EXCERPTED DATA:
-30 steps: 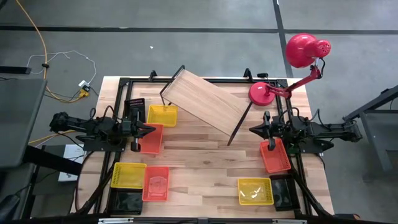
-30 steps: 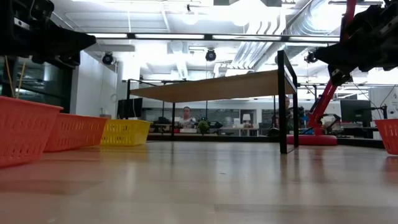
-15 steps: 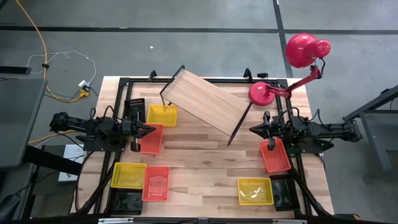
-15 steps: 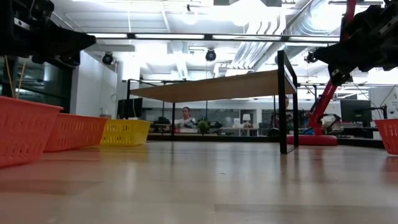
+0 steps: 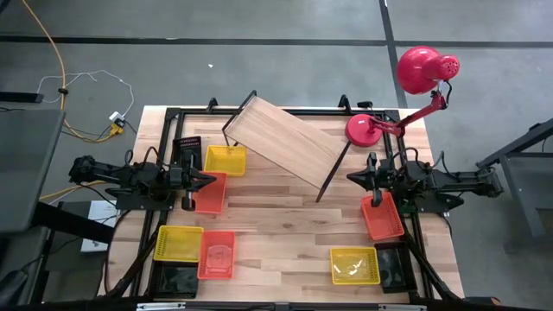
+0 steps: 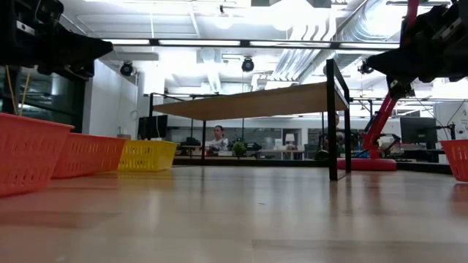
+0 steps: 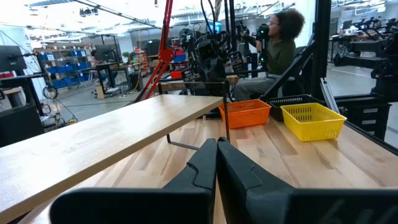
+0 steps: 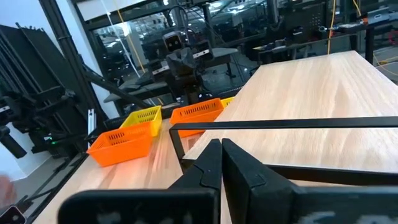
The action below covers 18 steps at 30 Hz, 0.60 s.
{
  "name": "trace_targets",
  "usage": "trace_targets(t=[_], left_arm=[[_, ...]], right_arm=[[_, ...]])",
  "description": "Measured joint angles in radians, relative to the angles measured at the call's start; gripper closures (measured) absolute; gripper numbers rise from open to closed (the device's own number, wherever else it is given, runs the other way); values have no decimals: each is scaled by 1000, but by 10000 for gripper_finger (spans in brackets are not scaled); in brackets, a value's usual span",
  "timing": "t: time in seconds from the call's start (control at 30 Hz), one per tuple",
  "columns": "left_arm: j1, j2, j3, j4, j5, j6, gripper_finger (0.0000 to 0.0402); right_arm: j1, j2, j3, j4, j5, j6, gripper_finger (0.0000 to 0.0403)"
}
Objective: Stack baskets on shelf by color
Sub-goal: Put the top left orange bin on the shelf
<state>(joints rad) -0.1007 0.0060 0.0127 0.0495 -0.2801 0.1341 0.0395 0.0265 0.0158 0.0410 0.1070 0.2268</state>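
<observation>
No text, label, brand, number or sign can be read in any view.

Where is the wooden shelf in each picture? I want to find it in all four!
High view: the shelf lies slanted at the table's far middle.
Low view: shelf seen edge-on, middle of picture, on black legs.
Left wrist view: shelf fills the left, beyond the shut left gripper.
Right wrist view: shelf fills the right, beyond the shut right gripper.
Shared landmark: the red desk lamp, beside the shelf.
</observation>
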Motion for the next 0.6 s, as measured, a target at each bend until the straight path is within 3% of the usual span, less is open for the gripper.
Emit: trace_targets(t=[0.6], left_arm=[[0,0,0,0,0,0,401]], right_arm=[[0,0,0,-26,-8,0,403]])
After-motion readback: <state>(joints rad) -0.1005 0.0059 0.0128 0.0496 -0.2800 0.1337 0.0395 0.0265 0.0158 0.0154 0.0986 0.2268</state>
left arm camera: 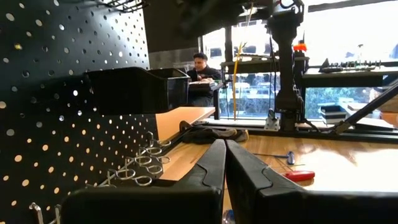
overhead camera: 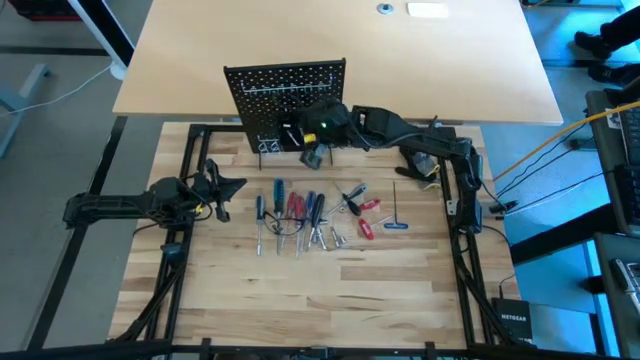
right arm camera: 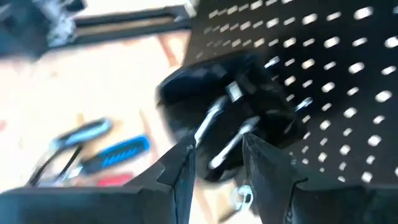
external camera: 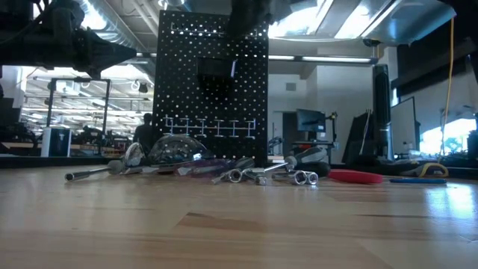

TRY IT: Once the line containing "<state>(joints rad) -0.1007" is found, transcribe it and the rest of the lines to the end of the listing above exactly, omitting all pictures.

RESULT:
<state>(joints rad) -0.1007 0.0060 0.0127 0.0495 -0.2801 0.1341 0.0395 0.0265 0.0158 0.0410 0.1070 0.2268</state>
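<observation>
No text, label, brand, number or sign can be read in any view.

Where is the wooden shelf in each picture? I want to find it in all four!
High view: the shelf lies slanted at the table's far middle.
Low view: shelf seen edge-on, middle of picture, on black legs.
Left wrist view: shelf fills the left, beyond the shut left gripper.
Right wrist view: shelf fills the right, beyond the shut right gripper.
Shared landmark: the red desk lamp, beside the shelf.
</observation>
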Motion for the next 0.6 s, as measured, a target at each bend until the straight path is within 3% of the usual span, less is open for the gripper.
Emit: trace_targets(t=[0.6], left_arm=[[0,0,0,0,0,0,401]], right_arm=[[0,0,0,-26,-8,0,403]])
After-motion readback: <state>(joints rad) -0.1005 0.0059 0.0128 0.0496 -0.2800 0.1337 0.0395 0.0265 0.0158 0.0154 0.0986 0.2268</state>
left arm camera: 
overhead camera: 
right arm camera: 
external camera: 

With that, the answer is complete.